Gabriel 08/08/2023
Ser um lobo da estepe é ser um selvagem aprisionado numa aparência de civilizado, e sofrer.
O livro conta a história de um homem que está quebrado, desconectado da realidade, cínico, incapaz de ver verdade em qualquer um, tudo lhe parece bobo, superficial e mentiroso. Esse homem é um intelectual, entendedor de filosofia e música, capaz de entender o belo e de vê-lo no sofrimento, mas sem uma motivação para viver, sem conseguir pessoas iguais a ele ou conexão com outros seres humanos.
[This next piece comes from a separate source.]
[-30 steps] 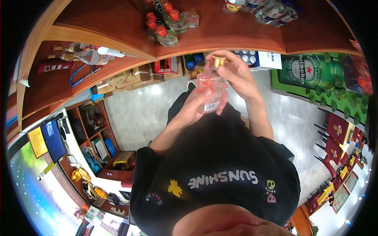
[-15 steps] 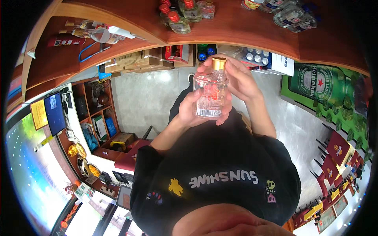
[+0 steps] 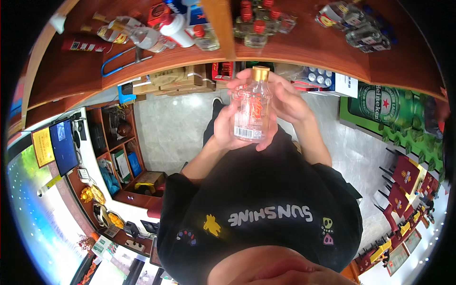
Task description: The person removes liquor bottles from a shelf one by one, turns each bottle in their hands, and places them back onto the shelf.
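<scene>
A clear glass liquor bottle (image 3: 251, 111) with a gold cap and red lettering is held upright in front of my chest. My left hand (image 3: 222, 128) wraps round its lower part, thumb on the near left side and fingertips showing at the right of the base. Around the back of its upper part curves my right hand (image 3: 294, 104), with fingertips showing left of the neck and the thumb beside the right shoulder. How firmly the right fingers press is hidden behind the glass.
Just beyond my hands runs a wooden shelf (image 3: 304, 61). Small red-capped bottles (image 3: 257, 35), clear bottles (image 3: 365, 38) and a white container (image 3: 178, 29) stand on it. Cardboard boxes (image 3: 171, 81) and a pack of cans (image 3: 319, 77) are below. A cubby cabinet (image 3: 116, 152) stands left.
The view has shifted, bringing more of the shelf into sight. The bottle sits slightly further left in the picture, with both hands keeping nearly the same hold.
</scene>
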The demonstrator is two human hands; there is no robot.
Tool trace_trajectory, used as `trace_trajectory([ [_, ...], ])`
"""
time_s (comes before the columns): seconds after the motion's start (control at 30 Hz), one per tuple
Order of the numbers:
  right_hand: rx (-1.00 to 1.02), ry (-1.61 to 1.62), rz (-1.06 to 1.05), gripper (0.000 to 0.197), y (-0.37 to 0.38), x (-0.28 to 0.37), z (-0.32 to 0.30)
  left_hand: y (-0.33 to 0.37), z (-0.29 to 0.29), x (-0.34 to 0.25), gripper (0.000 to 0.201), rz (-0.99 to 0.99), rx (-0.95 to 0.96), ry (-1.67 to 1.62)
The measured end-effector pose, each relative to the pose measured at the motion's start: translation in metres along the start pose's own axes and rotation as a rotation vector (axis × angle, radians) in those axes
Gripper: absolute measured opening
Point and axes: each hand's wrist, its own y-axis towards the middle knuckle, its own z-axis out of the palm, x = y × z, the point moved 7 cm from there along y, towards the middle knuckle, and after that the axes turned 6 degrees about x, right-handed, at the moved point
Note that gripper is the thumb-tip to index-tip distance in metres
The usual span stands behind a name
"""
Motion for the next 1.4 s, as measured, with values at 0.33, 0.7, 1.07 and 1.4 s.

O protagonista, eu senti, pareceu uma réplica de mim mesmo, porém mais velho e mais vivido, o seu desejo por suicídio é o meu desejo. Eu me vi em cada um de seus pensamentos mórbidos, falta de esperança nas pessoas e em se sentir punido por acreditar na verdade, na universalidade e entender que a guerra é estupidez, que somos nós os responsáveis por todas as guerras, que a intolerância que vemos nos nossos inimigos também reside em nós.
Talvez esse parágrafo seja SPOILER, pule para o próximo se não tiver lido. Ele encontra uma mulher que vive numa espécie de prostituição, de seduzir homens e ser bancada por eles, ela promete-te ensina-lo a dançar e que um dia serão amantes, desde que ele a mate no final. É claro, ficamos nos perguntando se eles vão mesmo ser amantes, ou se ele vai mesmo matar Hermínia, sua nova amiga. Mas a verdade é que, muito provável, Hermínia, tal como seu amigo músico, Pablo, nem existam, sejam projeções. Hermínia é a versão feminina de um amigo do passado, por isso perfeita, pois é mulher por fora e homem por dentro (alguns poderiam considerar essa idealização machista, mas acho que entendo a fantasia masculina, acho que as mulheres também devem desejar um homem que seja mulher por dentro e homem por fora, sejamos justos). Pablo, por outro lado, talvez represente aquele que é feliz, por ser sábio na ignorância, a pessoa que o protagonista gostaria de ser, ou fingir ser, para pertencer inteiramente ao mundo de Hermínia.
O livro não gira em torno de um enredo bem definido, mas sim no confronto do protagonista consigo mesmo. Ele entende que há algo de selvagem dentro de si, limitado pelo homem civilizado, de modo que nenhuma de suas duas partes consegue viver em sua plenitude.
Ao que me parece, o homem melancólico e condenado a carregar o fardo da espiritualidade encontra alguma possível salvação em entender que não existe nenhum problema real em ser como é, que também pode ser divertido ser ele, e divertido ser o oposto, sendo tudo uma experiência.
Os personagens ao redor dele, Hermínia, Pablo e Maria, são seus opostos, não vivem no mundo do intelecto, no entanto compreendem que o propósito da vida é viver, não levam a sério suas personalidades, por isso as vivem em sua plenitude.
Quanto a eternidade, quanto ao mundo atemporal somente acessado pelo espírito, essa parte do livro eu não entendi, não entendi precisamente o sentido em que os imortais são imortais. O autor propôs uma redenção, mas que talvez eu não tenha atinado. Entendi perfeitamente o problema proposto no livro, mas não sua solução, tenho a intuição que tem relação com o riso, com a valorização das fantasias e entender que a personalidade humana é algo com a qual deve-se brincar. Os sentimentos ruins, como ciúmes, devem ser divertidos, e que o importante seria o "bem"? Não sei, penso que perdi alguma coisa em meio as alucinações todas desse livro.